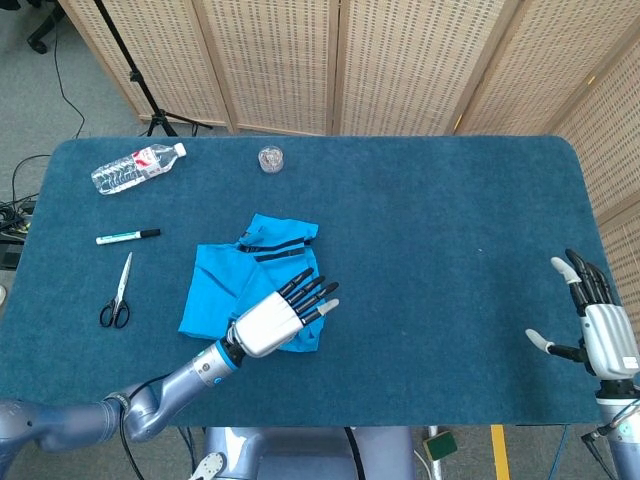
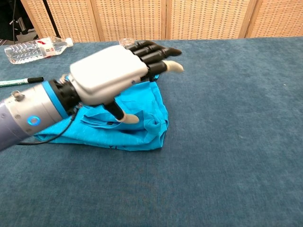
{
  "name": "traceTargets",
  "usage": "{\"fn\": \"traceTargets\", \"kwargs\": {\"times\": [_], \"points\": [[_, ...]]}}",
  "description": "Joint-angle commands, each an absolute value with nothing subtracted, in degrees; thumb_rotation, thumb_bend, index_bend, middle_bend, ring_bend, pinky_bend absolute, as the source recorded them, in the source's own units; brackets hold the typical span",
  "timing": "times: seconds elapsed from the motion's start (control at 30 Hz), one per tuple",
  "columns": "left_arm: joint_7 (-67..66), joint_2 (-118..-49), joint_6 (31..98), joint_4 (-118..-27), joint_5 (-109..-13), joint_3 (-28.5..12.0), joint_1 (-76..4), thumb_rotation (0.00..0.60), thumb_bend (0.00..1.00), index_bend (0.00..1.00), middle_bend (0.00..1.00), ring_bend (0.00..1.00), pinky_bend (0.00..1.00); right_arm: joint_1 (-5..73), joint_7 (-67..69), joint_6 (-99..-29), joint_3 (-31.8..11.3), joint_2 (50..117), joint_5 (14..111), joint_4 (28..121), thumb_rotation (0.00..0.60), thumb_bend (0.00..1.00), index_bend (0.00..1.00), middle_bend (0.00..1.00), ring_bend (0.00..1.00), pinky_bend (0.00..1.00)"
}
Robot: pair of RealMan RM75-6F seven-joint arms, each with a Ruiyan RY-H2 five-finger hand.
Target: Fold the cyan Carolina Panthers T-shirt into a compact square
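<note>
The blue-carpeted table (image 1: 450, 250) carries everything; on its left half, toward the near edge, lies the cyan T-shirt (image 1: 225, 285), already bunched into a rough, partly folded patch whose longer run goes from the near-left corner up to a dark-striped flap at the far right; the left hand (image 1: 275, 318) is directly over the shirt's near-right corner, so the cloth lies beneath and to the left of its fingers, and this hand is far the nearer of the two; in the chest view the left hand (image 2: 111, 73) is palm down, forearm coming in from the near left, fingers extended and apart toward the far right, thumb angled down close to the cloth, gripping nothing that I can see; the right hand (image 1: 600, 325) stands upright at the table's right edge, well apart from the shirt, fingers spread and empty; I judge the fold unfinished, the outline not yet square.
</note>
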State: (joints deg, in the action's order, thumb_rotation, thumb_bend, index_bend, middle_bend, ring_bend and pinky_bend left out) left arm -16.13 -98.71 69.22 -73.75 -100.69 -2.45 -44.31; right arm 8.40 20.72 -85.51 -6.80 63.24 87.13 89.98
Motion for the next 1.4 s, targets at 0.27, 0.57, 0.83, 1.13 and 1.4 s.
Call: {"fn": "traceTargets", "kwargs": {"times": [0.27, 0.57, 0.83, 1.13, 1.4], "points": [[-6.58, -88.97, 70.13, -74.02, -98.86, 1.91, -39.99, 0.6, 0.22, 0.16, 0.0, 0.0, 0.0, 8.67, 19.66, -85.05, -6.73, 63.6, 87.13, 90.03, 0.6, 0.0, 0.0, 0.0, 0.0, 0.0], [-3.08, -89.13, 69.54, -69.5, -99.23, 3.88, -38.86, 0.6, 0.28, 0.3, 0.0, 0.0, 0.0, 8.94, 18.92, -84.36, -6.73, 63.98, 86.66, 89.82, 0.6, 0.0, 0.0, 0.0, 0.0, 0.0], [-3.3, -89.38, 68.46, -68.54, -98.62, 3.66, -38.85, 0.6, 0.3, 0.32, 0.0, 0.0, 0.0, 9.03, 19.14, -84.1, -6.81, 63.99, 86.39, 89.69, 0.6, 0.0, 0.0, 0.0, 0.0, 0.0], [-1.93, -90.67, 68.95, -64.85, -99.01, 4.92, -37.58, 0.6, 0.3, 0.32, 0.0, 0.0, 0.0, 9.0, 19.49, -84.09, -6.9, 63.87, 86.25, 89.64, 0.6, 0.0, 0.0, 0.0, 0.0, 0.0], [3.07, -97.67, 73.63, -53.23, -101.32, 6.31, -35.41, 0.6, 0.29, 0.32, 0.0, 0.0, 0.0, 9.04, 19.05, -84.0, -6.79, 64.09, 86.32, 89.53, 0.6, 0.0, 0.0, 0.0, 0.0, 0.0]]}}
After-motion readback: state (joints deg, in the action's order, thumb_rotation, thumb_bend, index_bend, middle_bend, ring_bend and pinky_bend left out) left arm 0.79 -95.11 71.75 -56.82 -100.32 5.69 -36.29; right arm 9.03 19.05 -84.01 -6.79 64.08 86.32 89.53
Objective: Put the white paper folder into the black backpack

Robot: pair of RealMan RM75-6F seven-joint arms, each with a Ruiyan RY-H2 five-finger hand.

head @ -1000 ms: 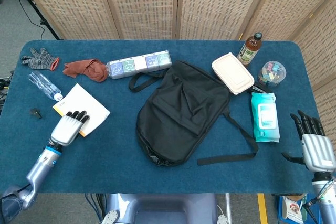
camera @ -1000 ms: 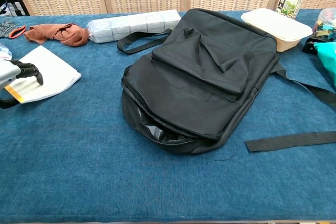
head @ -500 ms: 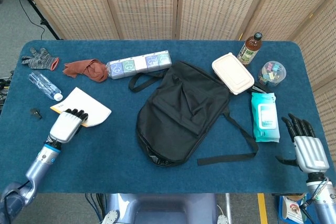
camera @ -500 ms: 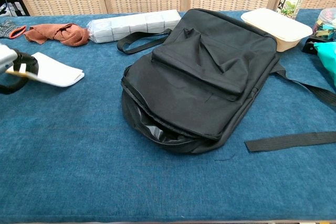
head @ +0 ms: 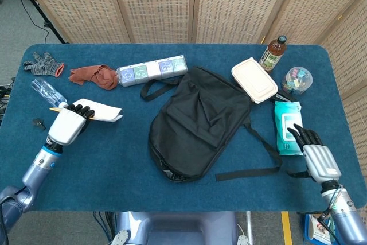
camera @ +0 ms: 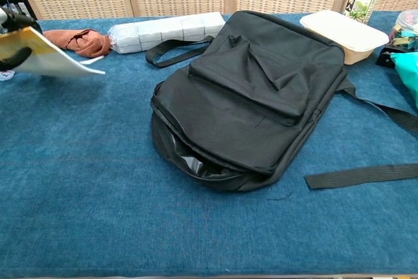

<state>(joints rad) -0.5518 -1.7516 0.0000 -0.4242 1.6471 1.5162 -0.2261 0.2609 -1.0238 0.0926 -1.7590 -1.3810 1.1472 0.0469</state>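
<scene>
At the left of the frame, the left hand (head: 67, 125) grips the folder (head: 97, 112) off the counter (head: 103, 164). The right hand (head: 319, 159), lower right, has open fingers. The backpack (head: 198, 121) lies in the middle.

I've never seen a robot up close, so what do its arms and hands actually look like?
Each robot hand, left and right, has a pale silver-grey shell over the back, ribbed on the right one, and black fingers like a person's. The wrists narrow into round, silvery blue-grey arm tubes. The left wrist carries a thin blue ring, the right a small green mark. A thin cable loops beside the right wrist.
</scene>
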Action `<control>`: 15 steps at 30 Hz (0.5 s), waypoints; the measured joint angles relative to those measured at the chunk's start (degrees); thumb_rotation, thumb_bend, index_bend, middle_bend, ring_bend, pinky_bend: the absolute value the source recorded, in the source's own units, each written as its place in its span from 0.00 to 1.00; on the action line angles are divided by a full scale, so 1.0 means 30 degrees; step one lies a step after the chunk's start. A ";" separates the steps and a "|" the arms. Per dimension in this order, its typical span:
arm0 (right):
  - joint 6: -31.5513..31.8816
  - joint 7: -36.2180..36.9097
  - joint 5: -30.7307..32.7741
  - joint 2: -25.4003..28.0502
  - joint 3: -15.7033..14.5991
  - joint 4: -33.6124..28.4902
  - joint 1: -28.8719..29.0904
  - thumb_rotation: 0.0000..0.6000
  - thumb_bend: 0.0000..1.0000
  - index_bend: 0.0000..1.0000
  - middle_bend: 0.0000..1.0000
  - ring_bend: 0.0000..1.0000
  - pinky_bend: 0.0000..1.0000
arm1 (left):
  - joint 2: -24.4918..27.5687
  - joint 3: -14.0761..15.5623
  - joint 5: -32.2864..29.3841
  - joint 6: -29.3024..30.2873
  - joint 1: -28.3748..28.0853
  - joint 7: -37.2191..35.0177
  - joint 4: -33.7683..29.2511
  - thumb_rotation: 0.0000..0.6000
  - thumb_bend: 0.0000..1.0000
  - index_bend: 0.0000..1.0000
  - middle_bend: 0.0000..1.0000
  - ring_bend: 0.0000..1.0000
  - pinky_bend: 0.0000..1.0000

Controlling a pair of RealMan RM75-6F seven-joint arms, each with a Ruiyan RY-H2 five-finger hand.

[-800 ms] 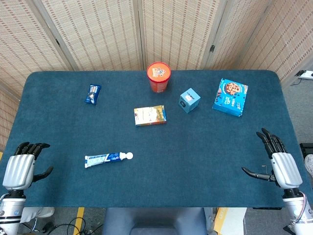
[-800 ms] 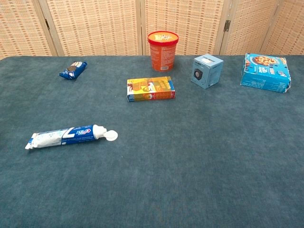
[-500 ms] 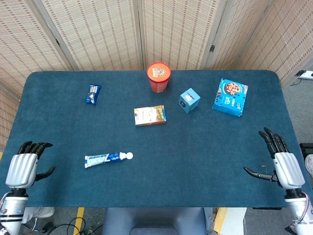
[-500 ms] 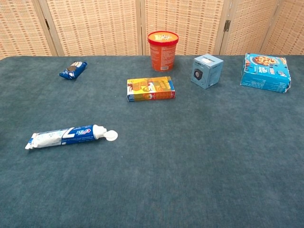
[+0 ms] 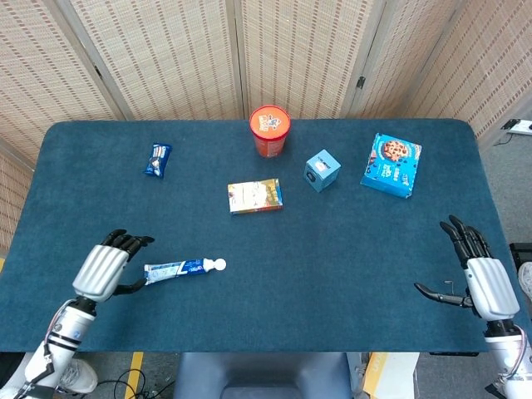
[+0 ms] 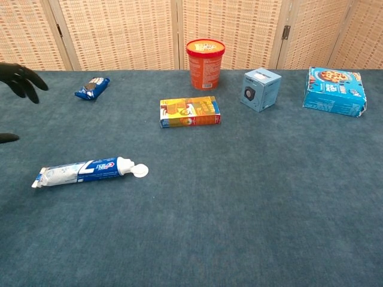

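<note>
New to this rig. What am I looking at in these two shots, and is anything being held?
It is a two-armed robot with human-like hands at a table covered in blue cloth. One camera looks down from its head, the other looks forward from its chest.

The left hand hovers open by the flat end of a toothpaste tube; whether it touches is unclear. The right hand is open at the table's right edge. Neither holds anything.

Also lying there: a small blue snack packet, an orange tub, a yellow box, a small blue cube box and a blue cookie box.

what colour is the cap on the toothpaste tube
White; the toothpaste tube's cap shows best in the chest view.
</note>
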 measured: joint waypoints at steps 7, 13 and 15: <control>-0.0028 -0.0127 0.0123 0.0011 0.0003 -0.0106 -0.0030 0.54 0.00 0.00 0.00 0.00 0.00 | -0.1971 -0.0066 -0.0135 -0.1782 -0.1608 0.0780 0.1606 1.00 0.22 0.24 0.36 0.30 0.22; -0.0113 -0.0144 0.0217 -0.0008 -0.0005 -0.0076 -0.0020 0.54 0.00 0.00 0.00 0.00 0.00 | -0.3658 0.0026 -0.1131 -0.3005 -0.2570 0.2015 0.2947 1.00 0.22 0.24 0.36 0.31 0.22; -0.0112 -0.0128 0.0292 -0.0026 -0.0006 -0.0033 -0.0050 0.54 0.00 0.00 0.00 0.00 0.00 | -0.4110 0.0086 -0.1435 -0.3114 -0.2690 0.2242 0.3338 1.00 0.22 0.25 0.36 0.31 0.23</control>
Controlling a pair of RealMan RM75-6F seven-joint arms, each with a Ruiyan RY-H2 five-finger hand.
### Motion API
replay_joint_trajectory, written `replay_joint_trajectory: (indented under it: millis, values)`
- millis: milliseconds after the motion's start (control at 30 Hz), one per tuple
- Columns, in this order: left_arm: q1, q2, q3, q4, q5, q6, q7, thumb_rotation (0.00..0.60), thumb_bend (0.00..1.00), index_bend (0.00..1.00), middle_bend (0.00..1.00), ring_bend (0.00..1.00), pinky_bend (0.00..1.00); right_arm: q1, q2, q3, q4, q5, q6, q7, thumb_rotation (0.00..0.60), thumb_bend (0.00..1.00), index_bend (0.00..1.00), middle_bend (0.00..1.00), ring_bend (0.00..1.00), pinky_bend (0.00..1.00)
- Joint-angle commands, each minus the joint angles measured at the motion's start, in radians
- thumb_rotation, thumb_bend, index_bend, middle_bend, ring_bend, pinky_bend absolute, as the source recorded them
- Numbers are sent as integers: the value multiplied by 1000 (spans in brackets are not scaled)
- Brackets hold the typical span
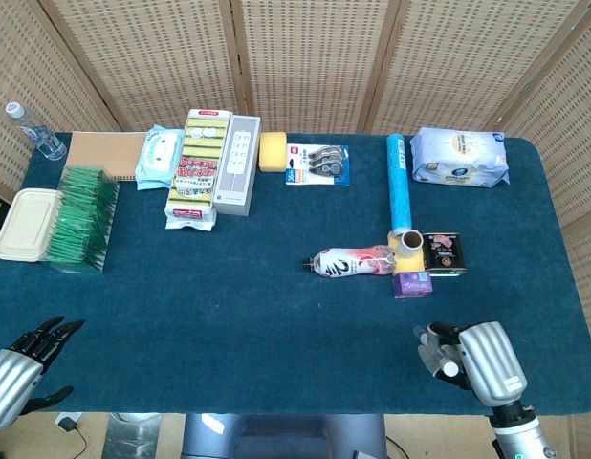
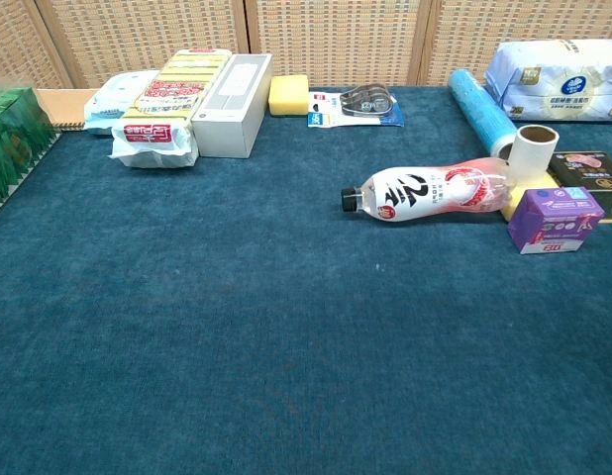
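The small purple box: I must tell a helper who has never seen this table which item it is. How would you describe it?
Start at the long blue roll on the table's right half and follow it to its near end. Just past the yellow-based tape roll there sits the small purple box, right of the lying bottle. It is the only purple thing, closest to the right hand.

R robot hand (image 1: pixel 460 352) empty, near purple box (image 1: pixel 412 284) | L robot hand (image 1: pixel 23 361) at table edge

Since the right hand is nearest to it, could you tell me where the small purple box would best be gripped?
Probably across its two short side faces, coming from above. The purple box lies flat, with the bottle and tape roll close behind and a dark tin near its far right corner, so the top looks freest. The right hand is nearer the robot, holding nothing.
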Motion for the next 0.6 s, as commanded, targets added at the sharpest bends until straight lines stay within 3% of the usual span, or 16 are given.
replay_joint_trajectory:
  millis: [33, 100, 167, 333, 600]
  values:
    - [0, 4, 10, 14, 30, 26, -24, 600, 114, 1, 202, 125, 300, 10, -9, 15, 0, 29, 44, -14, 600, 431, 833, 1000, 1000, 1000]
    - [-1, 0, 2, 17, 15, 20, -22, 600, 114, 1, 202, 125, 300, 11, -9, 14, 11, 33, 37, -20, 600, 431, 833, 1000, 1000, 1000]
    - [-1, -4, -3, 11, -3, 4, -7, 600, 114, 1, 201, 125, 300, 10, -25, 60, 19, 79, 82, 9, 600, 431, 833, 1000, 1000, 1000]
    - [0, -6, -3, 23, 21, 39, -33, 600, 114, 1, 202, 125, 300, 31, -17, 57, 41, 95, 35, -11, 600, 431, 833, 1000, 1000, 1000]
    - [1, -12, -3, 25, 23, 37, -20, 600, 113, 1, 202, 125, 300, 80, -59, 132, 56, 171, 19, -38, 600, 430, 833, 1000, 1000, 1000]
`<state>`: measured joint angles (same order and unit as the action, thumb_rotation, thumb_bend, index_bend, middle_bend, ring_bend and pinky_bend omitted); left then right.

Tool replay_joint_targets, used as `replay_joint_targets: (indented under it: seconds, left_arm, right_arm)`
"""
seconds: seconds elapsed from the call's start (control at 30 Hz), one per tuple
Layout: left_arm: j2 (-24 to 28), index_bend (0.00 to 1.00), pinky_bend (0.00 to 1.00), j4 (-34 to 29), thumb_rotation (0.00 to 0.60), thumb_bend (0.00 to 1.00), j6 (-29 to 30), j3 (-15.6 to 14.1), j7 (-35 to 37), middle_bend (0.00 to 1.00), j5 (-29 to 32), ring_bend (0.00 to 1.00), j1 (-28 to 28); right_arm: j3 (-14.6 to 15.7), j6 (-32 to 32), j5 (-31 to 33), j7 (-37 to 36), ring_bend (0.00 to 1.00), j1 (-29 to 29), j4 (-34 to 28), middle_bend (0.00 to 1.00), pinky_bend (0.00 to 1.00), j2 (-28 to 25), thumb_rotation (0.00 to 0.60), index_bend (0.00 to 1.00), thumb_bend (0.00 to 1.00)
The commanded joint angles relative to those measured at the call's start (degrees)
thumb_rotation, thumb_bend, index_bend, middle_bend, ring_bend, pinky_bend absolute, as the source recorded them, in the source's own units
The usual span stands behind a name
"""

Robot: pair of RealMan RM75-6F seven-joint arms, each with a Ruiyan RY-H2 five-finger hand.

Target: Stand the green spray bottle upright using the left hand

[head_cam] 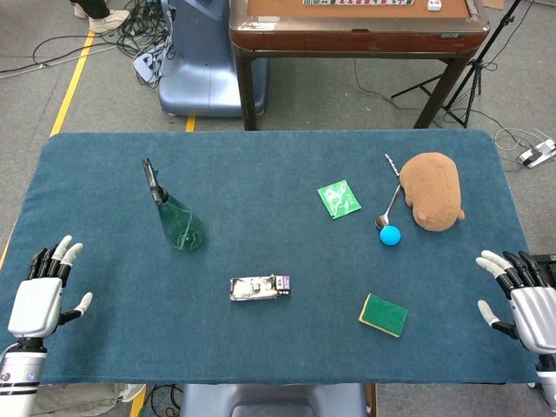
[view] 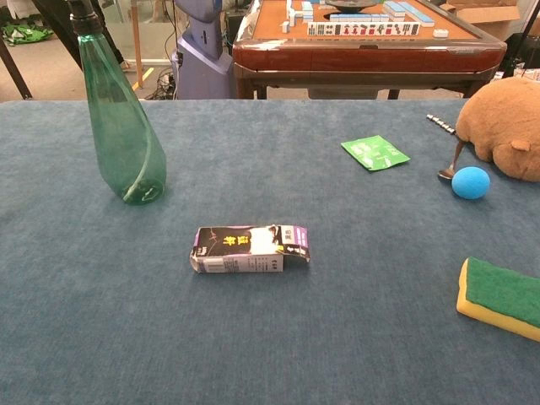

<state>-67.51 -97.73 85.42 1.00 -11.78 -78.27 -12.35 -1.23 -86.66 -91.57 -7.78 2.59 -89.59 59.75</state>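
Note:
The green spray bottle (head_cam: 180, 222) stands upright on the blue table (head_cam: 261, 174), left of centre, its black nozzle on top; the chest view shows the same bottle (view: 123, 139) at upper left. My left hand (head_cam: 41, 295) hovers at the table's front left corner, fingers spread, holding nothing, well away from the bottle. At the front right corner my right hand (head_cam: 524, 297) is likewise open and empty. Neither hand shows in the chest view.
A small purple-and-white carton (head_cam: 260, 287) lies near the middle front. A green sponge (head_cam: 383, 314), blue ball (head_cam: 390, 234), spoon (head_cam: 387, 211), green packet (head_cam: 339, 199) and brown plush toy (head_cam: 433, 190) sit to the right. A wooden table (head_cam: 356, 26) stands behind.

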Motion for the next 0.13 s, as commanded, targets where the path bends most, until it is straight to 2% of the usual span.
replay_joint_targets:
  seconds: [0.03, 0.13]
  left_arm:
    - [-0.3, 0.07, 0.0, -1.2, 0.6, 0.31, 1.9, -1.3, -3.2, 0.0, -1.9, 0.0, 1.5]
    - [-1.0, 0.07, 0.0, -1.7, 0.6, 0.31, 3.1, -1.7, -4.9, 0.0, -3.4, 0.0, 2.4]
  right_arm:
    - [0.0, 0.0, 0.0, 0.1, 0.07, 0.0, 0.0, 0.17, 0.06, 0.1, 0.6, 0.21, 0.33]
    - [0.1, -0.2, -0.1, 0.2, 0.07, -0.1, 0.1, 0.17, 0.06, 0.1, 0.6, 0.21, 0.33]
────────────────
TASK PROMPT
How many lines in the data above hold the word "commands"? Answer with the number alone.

SOLUTION
2